◆ **WHAT IS NEEDED**: Each line of the material holding the word "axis" must be identified and copied.

● ● ● ● ●

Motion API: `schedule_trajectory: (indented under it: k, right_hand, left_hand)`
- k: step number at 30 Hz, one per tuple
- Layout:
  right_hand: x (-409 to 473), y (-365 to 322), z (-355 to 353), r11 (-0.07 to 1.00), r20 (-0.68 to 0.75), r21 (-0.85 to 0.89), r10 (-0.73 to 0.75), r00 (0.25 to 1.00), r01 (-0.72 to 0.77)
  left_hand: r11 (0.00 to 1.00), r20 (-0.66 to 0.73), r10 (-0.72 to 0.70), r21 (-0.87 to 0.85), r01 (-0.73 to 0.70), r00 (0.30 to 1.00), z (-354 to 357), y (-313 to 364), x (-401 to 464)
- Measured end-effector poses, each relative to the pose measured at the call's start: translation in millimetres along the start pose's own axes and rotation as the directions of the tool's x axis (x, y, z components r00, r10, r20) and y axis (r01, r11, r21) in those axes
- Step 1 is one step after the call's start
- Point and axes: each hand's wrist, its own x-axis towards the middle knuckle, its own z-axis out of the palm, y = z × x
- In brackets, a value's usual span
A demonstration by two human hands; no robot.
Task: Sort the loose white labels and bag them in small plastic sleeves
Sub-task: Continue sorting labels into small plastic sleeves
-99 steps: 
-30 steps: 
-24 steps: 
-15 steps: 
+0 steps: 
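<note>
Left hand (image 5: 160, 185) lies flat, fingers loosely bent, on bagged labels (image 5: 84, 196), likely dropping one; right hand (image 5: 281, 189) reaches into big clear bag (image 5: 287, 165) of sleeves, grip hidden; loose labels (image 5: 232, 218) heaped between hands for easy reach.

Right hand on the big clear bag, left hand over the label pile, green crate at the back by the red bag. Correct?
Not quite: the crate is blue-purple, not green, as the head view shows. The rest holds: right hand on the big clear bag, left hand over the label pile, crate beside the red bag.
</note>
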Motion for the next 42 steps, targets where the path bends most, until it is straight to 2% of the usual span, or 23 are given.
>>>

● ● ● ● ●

◆ **EXERCISE OUTPUT**:
- Measured end-effector poses, each relative to the pose measured at the call's start: translation in millimetres along the start pose's own axes and rotation as the directions of the tool's x axis (x, y, z components r00, r10, r20) and y axis (r01, r11, r21) in those axes
- Point and axes: each hand's wrist, its own x-axis towards the middle knuckle, its own z-axis out of the palm, y = z × x

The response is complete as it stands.